Transcribe, word for word and without additions, each line below from the one containing "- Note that" through the one containing "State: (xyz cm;", both ends included.

Stored items from a collection:
BEGIN
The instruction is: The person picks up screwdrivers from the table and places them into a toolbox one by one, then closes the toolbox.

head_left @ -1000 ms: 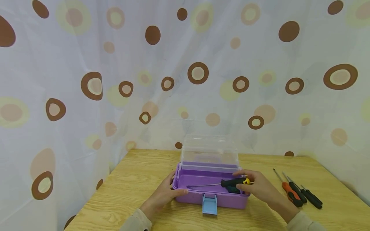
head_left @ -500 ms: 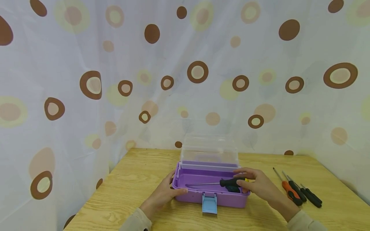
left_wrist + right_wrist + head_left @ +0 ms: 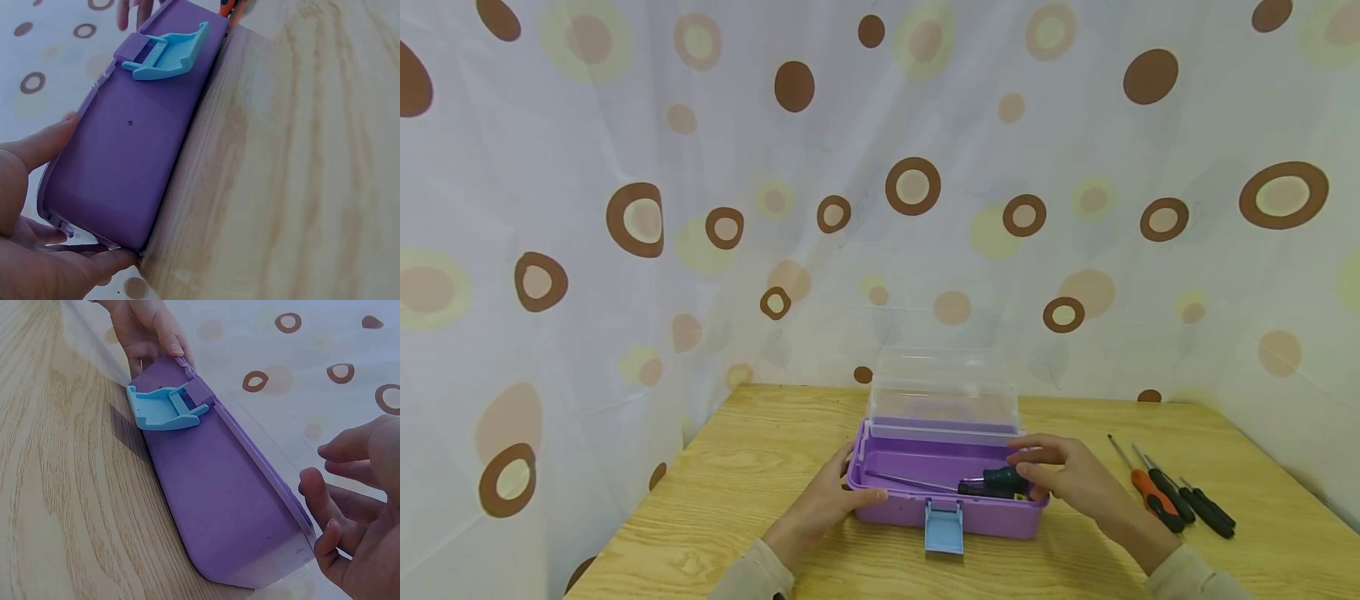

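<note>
A purple box (image 3: pixel 985 518) stands mid-table with its clear lid (image 3: pixel 943 392) raised and its blue latch (image 3: pixel 943 527) hanging forward. A black-handled screwdriver (image 3: pixel 992 482) lies inside, shaft pointing left. My left hand (image 3: pixel 835 500) grips the box's left end, thumb on the front rim; the left wrist view shows this hand (image 3: pixel 37 237) wrapped round the box corner (image 3: pixel 137 162). My right hand (image 3: pixel 1052 475) hovers over the right end. In the right wrist view its fingers (image 3: pixel 319 500) are loosely curled beside the box (image 3: pixel 219 494) and hold nothing.
Three screwdrivers lie on the wooden table (image 3: pixel 760 467) right of the box: one with an orange handle (image 3: pixel 1153 500) and two black ones (image 3: pixel 1176 498) (image 3: pixel 1210 510). A spotted curtain (image 3: pixel 700 208) hangs close behind and to the left.
The right hand lowered the black-handled screwdriver into the box and let go of it; it now lies on the bottom. The left hand has kept its hold.
</note>
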Available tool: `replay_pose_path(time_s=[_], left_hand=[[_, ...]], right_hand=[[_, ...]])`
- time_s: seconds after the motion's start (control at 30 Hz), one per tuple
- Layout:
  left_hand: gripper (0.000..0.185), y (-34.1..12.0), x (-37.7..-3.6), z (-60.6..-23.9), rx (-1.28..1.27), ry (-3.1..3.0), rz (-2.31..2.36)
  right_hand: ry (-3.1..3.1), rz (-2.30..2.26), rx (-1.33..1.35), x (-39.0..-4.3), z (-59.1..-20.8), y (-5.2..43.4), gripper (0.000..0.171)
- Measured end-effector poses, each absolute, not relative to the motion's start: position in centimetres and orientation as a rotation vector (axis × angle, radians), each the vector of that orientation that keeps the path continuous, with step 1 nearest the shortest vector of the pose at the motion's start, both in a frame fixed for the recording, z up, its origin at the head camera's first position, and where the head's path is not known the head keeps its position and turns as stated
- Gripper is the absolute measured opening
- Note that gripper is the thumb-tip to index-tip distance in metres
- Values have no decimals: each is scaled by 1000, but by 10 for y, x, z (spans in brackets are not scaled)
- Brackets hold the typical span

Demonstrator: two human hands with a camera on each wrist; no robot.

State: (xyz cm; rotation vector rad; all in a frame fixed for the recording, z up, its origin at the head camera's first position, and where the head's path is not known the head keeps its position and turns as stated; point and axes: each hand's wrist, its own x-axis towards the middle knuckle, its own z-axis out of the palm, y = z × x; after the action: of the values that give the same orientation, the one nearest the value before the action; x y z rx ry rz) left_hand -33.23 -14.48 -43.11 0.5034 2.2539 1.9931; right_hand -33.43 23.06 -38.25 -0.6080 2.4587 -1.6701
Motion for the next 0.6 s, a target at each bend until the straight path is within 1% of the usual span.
replay_pose_path(time_s=[0.6], left_hand=[[101, -145, -334, -430, 495, 2231, 2003]], right_hand=[[2515, -1643, -649, -332, -375, 240, 50]])
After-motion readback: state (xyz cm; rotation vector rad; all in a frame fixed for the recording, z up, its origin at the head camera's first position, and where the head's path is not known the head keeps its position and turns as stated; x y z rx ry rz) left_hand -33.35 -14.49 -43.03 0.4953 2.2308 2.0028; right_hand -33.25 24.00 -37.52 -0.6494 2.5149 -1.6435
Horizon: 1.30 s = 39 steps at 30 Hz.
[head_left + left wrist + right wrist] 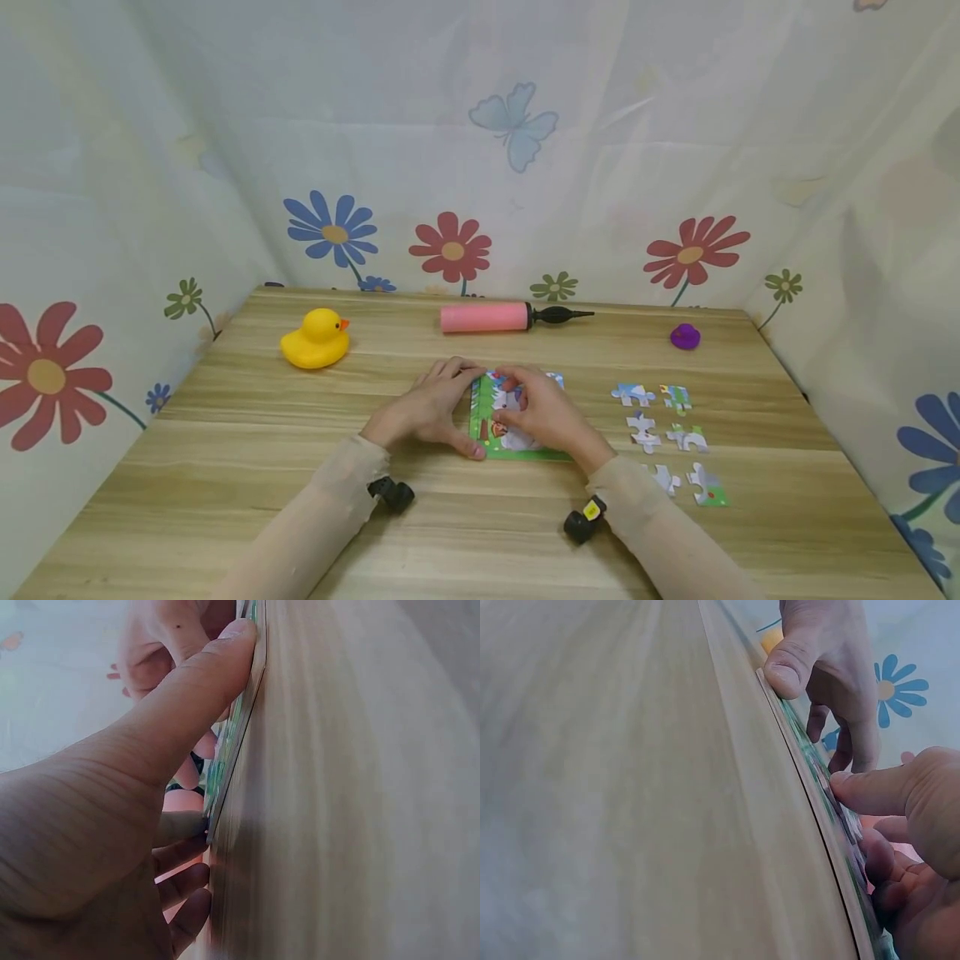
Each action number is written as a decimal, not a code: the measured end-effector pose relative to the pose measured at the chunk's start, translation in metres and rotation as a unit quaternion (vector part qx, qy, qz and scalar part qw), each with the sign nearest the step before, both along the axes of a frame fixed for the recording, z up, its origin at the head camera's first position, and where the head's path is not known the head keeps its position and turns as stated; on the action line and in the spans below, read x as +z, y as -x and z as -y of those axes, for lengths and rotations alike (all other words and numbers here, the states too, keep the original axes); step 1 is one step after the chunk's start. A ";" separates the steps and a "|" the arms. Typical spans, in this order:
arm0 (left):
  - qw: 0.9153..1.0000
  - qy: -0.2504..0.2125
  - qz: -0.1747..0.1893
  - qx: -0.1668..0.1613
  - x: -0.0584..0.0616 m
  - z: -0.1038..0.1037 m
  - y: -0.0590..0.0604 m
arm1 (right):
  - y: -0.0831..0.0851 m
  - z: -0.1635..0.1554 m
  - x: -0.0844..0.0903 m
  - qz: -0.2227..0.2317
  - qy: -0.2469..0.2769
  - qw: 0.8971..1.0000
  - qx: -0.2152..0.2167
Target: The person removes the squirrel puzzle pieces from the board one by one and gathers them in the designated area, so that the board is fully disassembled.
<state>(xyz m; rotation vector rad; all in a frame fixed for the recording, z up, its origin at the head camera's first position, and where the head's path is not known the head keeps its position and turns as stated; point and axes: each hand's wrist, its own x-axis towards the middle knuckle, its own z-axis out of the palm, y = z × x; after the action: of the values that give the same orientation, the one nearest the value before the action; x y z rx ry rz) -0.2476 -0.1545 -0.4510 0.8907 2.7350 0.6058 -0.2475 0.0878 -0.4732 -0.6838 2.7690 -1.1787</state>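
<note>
A green-framed puzzle board (487, 446) lies flat in the middle of the wooden table (225, 467). My left hand (431, 408) lies along its left edge, thumb against the near-left corner and fingers at the far-left corner. The left wrist view shows that thumb (225, 660) straight against the board's rim (241, 712). My right hand (543, 412) rests on top of the board and hides most of its picture. In the right wrist view its thumb (862, 791) touches the board (815, 784). I see no piece held in either hand.
Several loose puzzle pieces (667, 433) lie to the right of the board. Along the back stand a yellow rubber duck (315, 339), a pink hand pump (495, 317) and a small purple object (685, 337). Flowered curtains close in the table on three sides.
</note>
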 end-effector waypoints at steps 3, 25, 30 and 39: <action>1.000 0.000 0.000 0.003 0.000 0.000 0.000 | -0.001 0.001 0.001 -0.002 -0.006 1.000 -0.003; 1.000 0.000 0.012 0.015 0.000 0.000 -0.002 | 0.001 0.005 0.000 0.014 -0.022 1.000 -0.015; 1.000 -0.001 0.014 0.018 0.000 0.000 -0.002 | 0.000 0.003 0.001 0.025 0.013 1.000 -0.012; 1.000 -0.002 0.011 0.015 0.001 -0.002 0.000 | 0.000 0.001 0.003 0.035 0.045 0.998 -0.012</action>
<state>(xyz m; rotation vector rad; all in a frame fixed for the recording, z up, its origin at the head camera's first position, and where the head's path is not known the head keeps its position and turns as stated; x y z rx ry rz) -0.2473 -0.1529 -0.4505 0.8399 2.7328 0.6242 -0.2474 0.0867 -0.4698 -0.6061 2.6873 -1.3120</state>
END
Response to the task
- Note that gripper is the thumb-tip to index-tip distance in metres
- Values have no decimals: each is scaled by 1000, but by 10 for y, x, z (spans in brackets are not scaled)
- Brackets hold the typical span

Demonstrator: two human hands with a camera on each wrist; no robot.

State: (xyz cm; rotation vector rad; all in a frame fixed for the recording, z up, its origin at the head camera's first position, and where the head's path is not known the head keeps its position and turns as stated; point and axes: each hand's wrist, its own x-axis towards the middle knuckle, its own z-axis out of the palm, y = z × x; after the action: of the values that give the same orientation, the one nearest the value before the action; x y z rx ry rz) left_hand -33.23 -14.48 -43.11 0.5034 2.2539 1.9931; right_hand -33.43 23.06 -38.25 -0.6080 2.4587 -1.6701

There is nothing more to this answer.